Förderschüler

Leuschnerstraße bald ohne Grundschule?

Lohbrügge. Großes Stühlerücken in Lohbrügge: Die Schulbehörde will zum 1. November ein Regionales Bildungs- und Beratungszentrum gründen, das sogenannte ReBBZ soll ins Gebäude der jetzigen Grundschule an der Leuschnerstraße einziehen.

Im selben Zug werden die Förderschulen An der Twiete, Billwerder Straße und die Sprachheilschule am Reinbeker Redder aufgelöst - Kinder mit besonderem Förderbedarf sollen künftig Stadtteilschulen besuchen oder eben im ReBBZ unterrichtet werden. Dort soll sich auch die regionale Beratungs- und Unterstützungsstelle (Rebus) ansiedeln, also ihren Sitz am Billwerder Billdeich aufgeben.

Eine entsprechende Vorlage wird derzeit auf allen Schulkonferenzen diskutiert, Kreislehrer- und Schülerkammer sind ebenso gefragt wie die Elternkammer. Auch die Bezirksversammlung ist aufgefordert, bis zum 29. September eine Stellungsnahme abzugeben, denn schon am 31. Oktober möchte die Hamburger Schuldeputation darüber entscheiden.

Wie viel die Umstrukturierung kosten wird, ist noch unklar, ebenso Details wie die genaue Raumnutzung oder auch die Verteilung von Leitungsfunktionen: Neben der ReBBZ-Gesamtleitung sollen Verantwortliche für die Bereiche Beratung und Bildung zusammenarbeiten, also sonderpädagogische und psychologische Diagnostik bündeln - in Kooperation mit dem Jugendamt und dem jugendpsychiatrischen Dienst.

"Der Prozess wird Jahre dauern, wir müssen sehen, wie das bei den Eltern ankommt", sagt Uwe Schneider.
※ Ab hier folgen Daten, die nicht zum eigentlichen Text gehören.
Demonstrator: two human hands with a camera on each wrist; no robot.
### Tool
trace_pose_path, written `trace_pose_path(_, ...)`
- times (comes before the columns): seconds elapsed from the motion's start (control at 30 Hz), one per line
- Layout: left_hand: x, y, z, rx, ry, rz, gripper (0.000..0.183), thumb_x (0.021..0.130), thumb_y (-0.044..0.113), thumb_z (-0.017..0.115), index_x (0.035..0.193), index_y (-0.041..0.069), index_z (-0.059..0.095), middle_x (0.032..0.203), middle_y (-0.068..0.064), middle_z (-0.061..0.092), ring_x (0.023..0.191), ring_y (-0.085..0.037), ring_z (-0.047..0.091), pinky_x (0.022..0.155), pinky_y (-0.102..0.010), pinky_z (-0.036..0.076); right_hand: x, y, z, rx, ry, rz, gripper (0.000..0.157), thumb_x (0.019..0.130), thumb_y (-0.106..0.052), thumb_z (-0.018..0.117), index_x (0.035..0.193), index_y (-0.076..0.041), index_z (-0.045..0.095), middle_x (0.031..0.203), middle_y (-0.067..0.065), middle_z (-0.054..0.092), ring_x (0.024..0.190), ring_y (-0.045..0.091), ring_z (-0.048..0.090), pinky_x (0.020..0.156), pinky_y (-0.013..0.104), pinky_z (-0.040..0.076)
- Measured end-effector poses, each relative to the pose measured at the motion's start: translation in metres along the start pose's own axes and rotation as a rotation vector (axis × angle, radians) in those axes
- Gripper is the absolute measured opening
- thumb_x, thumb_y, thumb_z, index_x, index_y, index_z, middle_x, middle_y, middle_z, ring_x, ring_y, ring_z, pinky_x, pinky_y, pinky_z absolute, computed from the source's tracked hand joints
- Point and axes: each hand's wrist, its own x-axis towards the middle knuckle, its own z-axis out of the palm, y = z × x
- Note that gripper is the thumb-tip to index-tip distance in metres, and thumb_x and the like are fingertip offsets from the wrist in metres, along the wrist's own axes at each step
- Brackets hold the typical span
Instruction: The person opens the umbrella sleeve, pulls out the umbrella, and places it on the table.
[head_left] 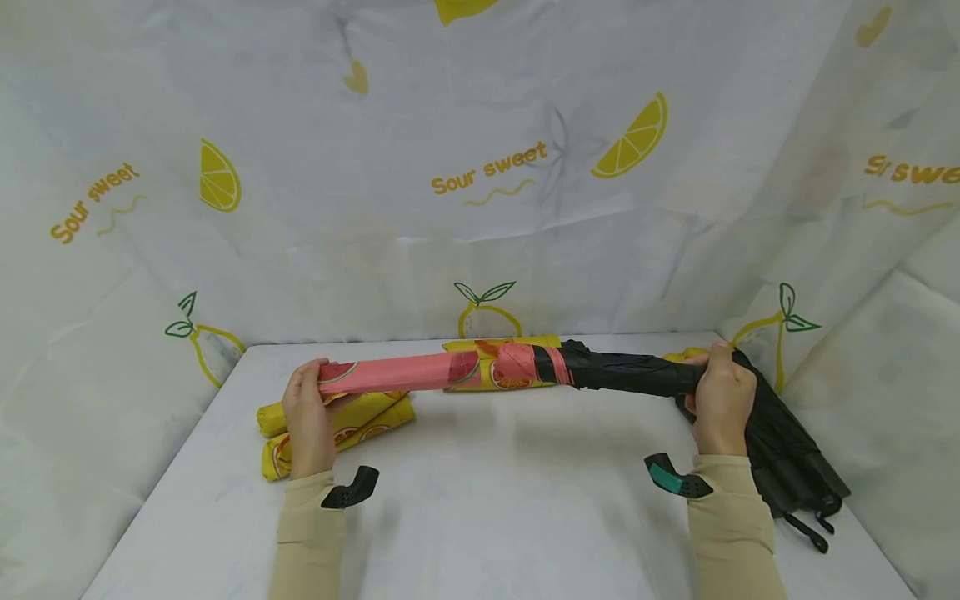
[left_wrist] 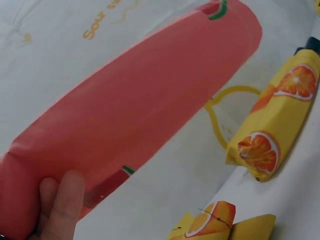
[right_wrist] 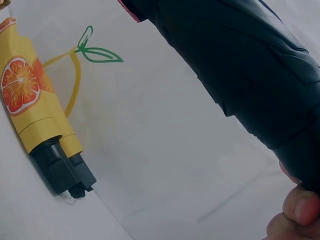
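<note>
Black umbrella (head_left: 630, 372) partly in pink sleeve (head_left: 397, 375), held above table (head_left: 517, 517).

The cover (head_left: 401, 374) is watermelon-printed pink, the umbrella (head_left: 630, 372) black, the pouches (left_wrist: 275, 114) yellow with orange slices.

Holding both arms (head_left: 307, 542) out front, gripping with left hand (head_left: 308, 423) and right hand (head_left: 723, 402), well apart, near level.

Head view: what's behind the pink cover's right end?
A yellow pouch, partly visible around it. The pink cover and black umbrella hide its other parts.
</note>
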Motion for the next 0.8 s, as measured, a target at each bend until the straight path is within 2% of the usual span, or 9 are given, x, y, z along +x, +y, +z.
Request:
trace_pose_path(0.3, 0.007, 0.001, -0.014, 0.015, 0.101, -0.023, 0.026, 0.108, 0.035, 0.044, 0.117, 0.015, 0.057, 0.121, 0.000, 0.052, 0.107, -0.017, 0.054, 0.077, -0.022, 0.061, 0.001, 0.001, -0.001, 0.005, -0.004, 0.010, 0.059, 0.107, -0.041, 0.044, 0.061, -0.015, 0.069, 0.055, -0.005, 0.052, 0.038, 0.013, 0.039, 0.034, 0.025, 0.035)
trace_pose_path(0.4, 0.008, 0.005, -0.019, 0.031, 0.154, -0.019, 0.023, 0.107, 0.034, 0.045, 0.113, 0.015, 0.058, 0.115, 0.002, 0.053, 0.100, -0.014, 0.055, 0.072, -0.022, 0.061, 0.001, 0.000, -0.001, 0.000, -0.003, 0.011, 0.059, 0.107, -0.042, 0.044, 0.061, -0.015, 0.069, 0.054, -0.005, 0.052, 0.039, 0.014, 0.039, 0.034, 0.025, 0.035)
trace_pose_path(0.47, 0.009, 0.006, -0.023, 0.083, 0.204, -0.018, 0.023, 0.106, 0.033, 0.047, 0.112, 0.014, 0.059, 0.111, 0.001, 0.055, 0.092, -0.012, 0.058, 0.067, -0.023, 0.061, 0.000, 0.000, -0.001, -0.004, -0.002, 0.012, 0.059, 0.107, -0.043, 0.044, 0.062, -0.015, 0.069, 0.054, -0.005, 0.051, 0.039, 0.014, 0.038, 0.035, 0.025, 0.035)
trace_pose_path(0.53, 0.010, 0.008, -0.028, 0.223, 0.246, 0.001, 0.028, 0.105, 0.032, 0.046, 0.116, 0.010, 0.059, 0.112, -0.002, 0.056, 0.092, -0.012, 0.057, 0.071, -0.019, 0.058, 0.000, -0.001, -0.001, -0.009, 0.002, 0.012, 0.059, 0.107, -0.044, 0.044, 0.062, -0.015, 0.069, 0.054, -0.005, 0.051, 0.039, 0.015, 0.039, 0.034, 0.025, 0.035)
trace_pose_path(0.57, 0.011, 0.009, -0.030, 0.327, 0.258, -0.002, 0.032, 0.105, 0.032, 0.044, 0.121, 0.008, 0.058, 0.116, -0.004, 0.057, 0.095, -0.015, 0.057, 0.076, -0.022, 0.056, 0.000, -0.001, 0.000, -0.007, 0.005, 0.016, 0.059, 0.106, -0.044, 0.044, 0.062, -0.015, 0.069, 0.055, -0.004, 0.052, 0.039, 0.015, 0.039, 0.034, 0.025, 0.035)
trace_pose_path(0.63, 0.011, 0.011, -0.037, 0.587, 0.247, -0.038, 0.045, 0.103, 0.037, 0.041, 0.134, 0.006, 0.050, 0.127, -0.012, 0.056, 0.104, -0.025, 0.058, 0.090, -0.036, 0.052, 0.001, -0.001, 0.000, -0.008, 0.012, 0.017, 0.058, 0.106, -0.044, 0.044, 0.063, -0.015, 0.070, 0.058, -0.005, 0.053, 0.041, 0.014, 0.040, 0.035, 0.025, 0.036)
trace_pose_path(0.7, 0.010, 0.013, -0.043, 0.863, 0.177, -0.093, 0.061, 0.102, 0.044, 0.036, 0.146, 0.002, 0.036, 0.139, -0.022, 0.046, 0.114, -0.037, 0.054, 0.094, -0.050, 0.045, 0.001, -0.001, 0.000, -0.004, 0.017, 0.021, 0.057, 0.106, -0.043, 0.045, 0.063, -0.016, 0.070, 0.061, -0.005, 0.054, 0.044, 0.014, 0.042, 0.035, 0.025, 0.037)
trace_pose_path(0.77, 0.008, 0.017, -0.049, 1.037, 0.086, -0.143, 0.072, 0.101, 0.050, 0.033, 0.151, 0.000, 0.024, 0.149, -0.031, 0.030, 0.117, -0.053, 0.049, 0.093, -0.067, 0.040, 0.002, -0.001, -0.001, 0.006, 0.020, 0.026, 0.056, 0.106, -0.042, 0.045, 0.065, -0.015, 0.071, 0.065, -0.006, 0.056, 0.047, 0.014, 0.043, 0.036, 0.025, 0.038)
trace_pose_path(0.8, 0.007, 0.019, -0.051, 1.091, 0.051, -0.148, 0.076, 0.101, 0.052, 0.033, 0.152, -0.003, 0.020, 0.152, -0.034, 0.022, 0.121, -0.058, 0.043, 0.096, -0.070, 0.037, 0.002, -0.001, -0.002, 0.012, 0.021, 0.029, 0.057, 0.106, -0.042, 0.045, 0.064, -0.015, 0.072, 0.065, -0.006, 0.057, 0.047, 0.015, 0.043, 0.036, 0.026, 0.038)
Der Leiter der Förderschule Billwerder Straße hat von einst 210 Schülern derzeit nur noch gut 80, auch An der Twiete gebe es nur noch 90 Schüler, eine Zusammenlegung sei also sinnvoll: "Am Reinbeker Redder sind es auch nicht mehr viele Kinder, wenn die Außenstellen nach Hamburg-Mitte abgegeben werden", meint Schneider, der betont, dass die Förderschule am Weidemoor weiterhin geistig und körperlich Behinderte unterrichten wird.

Während die Schulbehörde glaubt, die Grundschule (zuletzt 43 Anmeldungen) könne an der Leuschnerstraße parallel zum ReBBZ bleiben, meint der SPD-Politiker Bernd Schrum - zugleich Mitglied der Elternkammer - dass eher eine Erweiterung der Grundschule am Max-Eichholz-Ring infrage käme. Außerdem ist nicht geklärt, was mit den anderen Gebäuden passieren soll: An der Billwerder Straße etwa ließe sich Wohnungsbau realisieren, die Gebäude An der Twiete sind für Gymnasium und Stadtteilschule Lohbrügge interessant, die bis 2017 umgebaut werden - jetzt muss noch gefragt werden, ob die Schüler ihren Weg über das Gelände des Instituts für Holzwirtschaft abkürzen dürfen.

Und was wird aus der Sprachheilschule mit ihrer modernen Turnhalle am Reinbeker Redder? "Da könnte doch die Produktionsschule einziehen, die jetzt an der Alten Holstenstraße sitzt", überlegt SPD-Politiker Schrum, der jedoch zugleich vor Schnellschüssen warnt: "Wenn Kinder auf der Stadtteilschule nicht zurechtkommen, ihre Eltern doch lieber eine Förderschule wünschen, muss dafür Raum sein."